Now, as for your questions, first you need to determine what type of gsd you like. American lines, german showlines, working lines, etc. What type of temperament/drive are you looking for? I know alot of breeders you come across don't temperament test. Look for those that DO. Even though the breeder has a good idea of how the pup is up to testing day, it's always nice to have a stranger to the pups come and you can see how they react. I don't allow buyers to pick out their pups. If I have 2 pups that fit what you're looking for then you would get a choice of those 2, not the whole litter. 

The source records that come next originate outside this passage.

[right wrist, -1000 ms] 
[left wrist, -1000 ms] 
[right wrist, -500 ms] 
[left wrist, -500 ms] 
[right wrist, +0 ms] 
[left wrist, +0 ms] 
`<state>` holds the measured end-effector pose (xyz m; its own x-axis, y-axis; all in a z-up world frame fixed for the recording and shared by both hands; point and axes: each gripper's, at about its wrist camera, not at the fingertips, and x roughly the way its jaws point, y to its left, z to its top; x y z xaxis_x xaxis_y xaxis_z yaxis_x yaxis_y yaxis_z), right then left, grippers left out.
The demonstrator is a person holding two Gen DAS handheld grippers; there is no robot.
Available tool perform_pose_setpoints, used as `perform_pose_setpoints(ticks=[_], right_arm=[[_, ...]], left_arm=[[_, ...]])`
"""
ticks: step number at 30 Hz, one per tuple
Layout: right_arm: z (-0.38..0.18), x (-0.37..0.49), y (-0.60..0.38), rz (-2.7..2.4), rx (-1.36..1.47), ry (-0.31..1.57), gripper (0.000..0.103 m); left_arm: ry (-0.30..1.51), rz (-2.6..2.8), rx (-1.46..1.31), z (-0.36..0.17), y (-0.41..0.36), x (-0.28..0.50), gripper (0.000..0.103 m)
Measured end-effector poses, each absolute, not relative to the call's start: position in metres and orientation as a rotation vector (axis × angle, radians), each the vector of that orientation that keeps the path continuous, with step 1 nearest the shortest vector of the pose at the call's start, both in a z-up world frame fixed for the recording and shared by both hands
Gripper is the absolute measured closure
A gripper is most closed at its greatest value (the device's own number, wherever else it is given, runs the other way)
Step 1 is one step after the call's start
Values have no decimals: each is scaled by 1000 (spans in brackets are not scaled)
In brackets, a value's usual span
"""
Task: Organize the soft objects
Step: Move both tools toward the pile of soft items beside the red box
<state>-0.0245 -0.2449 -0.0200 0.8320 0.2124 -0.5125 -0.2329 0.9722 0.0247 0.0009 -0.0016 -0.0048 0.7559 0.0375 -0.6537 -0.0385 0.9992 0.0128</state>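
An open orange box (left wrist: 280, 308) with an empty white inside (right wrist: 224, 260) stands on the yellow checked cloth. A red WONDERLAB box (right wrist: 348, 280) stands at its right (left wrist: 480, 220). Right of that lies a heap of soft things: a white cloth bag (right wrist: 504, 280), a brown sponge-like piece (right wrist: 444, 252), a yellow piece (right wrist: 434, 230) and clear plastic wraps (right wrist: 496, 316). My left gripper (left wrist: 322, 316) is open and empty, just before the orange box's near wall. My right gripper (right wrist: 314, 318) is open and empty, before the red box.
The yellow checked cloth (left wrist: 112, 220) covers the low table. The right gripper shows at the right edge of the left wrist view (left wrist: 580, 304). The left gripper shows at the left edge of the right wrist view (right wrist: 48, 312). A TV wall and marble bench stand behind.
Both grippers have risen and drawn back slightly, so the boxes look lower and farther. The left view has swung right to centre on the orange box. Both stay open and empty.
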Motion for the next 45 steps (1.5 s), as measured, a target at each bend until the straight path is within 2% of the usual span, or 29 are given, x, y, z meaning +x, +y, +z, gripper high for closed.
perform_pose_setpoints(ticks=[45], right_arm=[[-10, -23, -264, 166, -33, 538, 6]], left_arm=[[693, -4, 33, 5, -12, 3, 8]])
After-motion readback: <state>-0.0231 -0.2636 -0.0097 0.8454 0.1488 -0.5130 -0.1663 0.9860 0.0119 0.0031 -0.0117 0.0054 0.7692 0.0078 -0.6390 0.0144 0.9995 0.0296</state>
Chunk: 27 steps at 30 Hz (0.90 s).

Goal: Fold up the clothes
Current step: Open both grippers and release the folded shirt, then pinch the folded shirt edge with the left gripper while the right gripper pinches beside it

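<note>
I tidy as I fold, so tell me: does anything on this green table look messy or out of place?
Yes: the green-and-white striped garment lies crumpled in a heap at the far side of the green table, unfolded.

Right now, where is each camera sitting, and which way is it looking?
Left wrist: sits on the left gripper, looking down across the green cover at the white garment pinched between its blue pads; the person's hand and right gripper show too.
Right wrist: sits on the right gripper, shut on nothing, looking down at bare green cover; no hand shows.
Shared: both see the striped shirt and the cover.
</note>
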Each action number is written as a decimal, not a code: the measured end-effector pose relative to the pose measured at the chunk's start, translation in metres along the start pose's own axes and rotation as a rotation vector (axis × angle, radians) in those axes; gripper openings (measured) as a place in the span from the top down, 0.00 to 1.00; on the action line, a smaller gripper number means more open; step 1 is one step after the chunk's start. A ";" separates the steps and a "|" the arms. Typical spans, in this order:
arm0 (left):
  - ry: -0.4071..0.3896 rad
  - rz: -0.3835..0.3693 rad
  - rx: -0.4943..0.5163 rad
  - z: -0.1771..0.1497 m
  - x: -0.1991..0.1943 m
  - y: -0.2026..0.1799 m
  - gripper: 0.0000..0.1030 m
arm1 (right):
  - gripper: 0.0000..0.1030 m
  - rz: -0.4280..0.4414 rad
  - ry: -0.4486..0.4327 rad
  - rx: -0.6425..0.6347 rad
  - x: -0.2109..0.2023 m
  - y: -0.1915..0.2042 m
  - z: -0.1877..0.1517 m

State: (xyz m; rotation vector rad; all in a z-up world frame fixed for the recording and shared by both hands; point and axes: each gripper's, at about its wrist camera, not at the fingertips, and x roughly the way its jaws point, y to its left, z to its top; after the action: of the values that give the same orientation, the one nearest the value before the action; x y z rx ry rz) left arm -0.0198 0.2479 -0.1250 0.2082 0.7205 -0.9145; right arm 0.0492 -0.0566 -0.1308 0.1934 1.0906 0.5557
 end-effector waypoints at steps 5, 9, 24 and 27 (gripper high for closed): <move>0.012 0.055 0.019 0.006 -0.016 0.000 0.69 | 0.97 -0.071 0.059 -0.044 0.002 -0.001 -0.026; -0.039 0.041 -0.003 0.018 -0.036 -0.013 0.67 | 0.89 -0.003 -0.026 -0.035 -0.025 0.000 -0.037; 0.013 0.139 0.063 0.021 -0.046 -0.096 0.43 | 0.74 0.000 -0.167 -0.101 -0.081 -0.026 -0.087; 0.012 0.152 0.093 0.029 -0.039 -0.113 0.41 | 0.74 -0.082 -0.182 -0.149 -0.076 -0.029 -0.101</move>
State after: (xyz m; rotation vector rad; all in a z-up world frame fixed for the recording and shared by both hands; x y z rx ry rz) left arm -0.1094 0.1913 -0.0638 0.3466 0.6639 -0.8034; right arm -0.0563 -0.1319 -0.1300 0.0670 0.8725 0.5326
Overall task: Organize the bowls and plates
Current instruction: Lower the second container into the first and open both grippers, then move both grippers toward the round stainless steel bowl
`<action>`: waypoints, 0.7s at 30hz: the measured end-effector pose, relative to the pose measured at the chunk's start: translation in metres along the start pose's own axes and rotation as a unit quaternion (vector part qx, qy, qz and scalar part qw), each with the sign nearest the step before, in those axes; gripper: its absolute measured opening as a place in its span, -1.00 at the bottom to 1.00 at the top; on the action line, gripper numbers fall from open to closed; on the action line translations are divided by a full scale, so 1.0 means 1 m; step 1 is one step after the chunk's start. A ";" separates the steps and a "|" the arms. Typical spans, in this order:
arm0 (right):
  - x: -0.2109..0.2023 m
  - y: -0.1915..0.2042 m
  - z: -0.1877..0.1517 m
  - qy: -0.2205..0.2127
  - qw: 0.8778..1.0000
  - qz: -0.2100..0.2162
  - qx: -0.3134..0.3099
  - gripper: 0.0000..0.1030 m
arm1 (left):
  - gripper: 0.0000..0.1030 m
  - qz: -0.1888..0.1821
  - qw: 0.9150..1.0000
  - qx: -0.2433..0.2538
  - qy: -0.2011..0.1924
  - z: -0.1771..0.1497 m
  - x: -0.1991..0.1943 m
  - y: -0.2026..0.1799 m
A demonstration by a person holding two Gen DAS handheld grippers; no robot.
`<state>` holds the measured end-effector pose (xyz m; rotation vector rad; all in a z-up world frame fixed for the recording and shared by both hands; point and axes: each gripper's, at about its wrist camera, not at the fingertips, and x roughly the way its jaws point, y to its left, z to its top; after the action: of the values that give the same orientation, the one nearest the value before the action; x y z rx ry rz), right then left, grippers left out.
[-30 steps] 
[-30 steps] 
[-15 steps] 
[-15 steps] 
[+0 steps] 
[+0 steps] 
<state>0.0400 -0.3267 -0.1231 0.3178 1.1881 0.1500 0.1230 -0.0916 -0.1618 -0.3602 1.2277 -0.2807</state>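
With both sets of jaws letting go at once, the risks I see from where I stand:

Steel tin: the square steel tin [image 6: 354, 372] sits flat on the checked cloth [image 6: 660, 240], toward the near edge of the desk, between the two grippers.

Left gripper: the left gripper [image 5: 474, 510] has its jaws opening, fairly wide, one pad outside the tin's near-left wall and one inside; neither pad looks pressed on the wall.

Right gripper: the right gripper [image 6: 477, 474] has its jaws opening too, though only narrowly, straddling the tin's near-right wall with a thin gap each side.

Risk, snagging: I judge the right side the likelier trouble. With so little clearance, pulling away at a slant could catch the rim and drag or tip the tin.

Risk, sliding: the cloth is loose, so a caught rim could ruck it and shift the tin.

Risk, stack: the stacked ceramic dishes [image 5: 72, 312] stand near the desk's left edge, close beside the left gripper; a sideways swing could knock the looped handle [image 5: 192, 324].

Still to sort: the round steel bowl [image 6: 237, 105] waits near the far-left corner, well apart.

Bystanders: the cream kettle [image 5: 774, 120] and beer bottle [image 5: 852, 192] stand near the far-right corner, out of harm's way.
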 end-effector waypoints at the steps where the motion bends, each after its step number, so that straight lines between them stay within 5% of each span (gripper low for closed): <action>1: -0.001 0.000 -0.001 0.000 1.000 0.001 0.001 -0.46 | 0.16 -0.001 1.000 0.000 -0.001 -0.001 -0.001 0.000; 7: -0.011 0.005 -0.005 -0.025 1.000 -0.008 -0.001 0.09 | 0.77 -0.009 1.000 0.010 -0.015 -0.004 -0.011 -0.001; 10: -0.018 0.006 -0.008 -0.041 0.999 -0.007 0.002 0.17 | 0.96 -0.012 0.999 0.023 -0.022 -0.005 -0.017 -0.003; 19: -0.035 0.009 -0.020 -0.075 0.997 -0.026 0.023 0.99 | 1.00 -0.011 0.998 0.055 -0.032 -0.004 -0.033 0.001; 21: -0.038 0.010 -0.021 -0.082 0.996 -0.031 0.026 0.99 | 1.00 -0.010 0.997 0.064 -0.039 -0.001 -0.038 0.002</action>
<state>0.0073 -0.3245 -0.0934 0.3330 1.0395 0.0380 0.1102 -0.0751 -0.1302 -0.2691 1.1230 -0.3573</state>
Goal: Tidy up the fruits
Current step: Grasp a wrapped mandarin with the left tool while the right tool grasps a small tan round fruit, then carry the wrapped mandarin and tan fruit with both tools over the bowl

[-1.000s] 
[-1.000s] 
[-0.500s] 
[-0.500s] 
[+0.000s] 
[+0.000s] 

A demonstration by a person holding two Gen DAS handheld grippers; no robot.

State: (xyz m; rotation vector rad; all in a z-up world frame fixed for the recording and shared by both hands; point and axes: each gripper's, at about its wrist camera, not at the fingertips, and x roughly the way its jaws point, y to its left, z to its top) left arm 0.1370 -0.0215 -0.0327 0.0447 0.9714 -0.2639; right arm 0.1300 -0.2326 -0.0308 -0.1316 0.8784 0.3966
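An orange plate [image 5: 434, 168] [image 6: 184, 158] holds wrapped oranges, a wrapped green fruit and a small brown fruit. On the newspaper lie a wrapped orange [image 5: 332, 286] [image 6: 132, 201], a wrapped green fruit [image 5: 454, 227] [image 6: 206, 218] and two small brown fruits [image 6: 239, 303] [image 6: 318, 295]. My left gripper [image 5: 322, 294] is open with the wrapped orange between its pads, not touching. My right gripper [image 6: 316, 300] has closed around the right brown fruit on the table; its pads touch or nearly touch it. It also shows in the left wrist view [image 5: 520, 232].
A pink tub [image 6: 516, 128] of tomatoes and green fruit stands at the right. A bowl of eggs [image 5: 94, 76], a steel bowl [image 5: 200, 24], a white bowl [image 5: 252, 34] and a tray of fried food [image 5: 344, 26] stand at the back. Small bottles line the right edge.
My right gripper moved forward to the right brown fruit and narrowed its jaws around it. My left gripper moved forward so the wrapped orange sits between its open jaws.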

Basically it boils down to you trusting the breeder to pick something for you or recommend a pup, and the breeder trusting you for the care of one of their pups.


----------



## GSDTrain (Apr 21, 2008)

Andrew is located in Flordia: http://www.vonjagenstadt.com/

He is a member of the board here as well.

Good Luck!


----------



## onyx'girl (May 18, 2007)

Melissa, sorry about your loss







RIP Heidii
here are some cuties to tide you over while you are searching and they
are in FL!!!! http://www.germanshepherds.com/forum/ubbthreads.php?ubb=showflat&Number=1205063&page=0&fpart=1







Beautiful Working lines!


----------



## gbocrafty (Apr 2, 2009)

[quote<span style="color: #FF6666">] Now, as for your questions, first you need to determine what type of gsd you like. American lines, german showlines, working lines, etc. What type of temperament/drive are you looking for? I know alot of breeders you come across don't temperament test. Look for those that DO. Even though the breeder has a good idea of how the pup is up to testing day, it's always nice to have a stranger to the pups come and you can see how they react. I don't allow buyers to pick out their pups. If I have 2 pups that fit what you're looking for then you would get a choice of those 2, not the whole litter. </span>


> I agree with the above info.
> 
> I knew what dispostion I was looking for and temperment. The breeder had 2 dogs that fit what I was looking for and made the decision which one was right for me. Sassy has been wonderful and everything I wanted in GSD. She may not be right for some people,, but she is right for me.


----------



## zyppi (Jun 2, 2006)

It's so hard to lose a good friend.

I second Andrew Masia 
http://www.jagenstadt.com/index.html

He has a litter now, but they may all be spoken for.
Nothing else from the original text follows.